The Elements of Data Warehousing
Data warehousing is too ad hoc and customer–specific to be provided as a single shrink-wrapped solution. Instead, hundreds of vendors provide constituent pieces that contribute to a warehouse solution.
The first step on the road to data warehousing Nirvana is to understand the constituent elements that make up a solution. Almost all data warehousing systems provide the following four elements
1. The data replication manager manages the copying and distribution of data across databases as defined by the information hound. The hound defines the data that needs to be copied, the source and destination platforms, the frequency of updates, and the data transforms. Refresh involves copying over the entire data source; update only propagates the changes. Everything can be automated or done manually. Data can be obtained from relational or non-relational sources. Note that almost all external data is transformed and cleansed before it’s brought into the warehouse.

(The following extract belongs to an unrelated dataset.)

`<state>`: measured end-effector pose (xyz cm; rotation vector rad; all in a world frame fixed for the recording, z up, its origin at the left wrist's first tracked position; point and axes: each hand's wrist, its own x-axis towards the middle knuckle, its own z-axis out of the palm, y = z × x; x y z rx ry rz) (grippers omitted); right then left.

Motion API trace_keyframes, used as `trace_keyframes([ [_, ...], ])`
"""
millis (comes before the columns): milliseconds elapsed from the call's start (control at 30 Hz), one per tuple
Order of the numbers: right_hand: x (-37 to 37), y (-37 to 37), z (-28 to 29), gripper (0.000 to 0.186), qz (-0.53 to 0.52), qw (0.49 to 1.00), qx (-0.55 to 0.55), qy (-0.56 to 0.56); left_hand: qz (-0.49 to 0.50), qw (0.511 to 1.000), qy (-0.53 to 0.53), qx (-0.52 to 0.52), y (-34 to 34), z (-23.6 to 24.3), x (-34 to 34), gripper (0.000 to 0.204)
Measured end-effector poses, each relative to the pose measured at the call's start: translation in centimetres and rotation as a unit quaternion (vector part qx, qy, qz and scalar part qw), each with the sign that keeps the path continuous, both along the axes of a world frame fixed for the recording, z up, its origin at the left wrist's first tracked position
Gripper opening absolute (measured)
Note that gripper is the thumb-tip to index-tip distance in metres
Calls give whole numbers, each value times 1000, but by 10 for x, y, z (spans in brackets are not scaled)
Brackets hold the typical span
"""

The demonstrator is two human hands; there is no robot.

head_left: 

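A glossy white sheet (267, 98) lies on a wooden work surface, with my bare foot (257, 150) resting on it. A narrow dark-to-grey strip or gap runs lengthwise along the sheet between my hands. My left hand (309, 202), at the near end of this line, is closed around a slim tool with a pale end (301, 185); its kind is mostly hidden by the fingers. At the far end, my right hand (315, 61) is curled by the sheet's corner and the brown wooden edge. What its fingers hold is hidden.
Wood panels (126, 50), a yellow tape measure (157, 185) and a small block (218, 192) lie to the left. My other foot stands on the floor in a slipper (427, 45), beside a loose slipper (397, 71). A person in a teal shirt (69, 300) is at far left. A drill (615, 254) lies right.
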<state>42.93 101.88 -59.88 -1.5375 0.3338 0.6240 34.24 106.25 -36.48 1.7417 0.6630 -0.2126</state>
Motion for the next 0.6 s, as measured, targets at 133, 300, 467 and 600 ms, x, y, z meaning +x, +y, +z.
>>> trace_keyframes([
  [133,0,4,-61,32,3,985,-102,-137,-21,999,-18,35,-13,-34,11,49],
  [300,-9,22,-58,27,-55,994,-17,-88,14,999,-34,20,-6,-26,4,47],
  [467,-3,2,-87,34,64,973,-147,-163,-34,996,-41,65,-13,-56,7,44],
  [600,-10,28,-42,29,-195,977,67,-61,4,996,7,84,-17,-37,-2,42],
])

2. The Informational database is a relational database that organizes and stores copies of data from multiple data sources in a format that meets the needs of information hounds. Think of it as the decision-support server that transforms, aggregates, and adds value to data from various production sources. It also stores metadata (or data about data) that describes the contents of the informational database. System-level metadata describes the tables, indexes, and sources extracts to a database administrator (DBA); Semantic-level metadata describes the contents of the data to an information hound. The informational database can be a personal database on a PC, a medium-sized database on a local sever, or a massively parallel database on an enterprise server. Most of the major SQL database engines can be used as informational databases.
3. The information directory combines the functions of a technical directory, business directory, and information navigator. Its primary purpose is to help the information hound find out what data is available on the different databases, what format it’s in, and how to access it. It also helps the DBAs manage the data warehouse. The information directory gets its metadata by discovering which databases are on the network and then querying their metadata repositories. It tries to keep everything up-to-date.
DBAs use the information directory to access system-level metadata, keep track of data sources, data targets, cleanup rules, transformation rules, and details about predefined rules and reports.
Examples of information/metadata directories include Prism’s Directory Manager, IBM’s DataGuide, HP’s Information Warehouse Guide, Minerva’s Info-harvester, and BrownStone’s Data Dictionary etc.
4. EIS/DSS tool support is providing via SQL. Most vendors support ODBC and some other protocol. Some vendors – for example, Red Brick – provide extended SQL dialects for fast queries and joins. The tools are more interested with sequential access to large data quantities than access to a single record. This means that you must tune the table indexes for queries and sequential reads as opposed to updates.
In summary, data warehousing is the process of automating EIS/DSS systems using the four elements we just described. You must be able to assemble data from different sources, replicate it, cleanse it, store it, catalog it, and then make it available to EIS/DSS tools. The trick is to be able to automate the process and have it run like clockwork.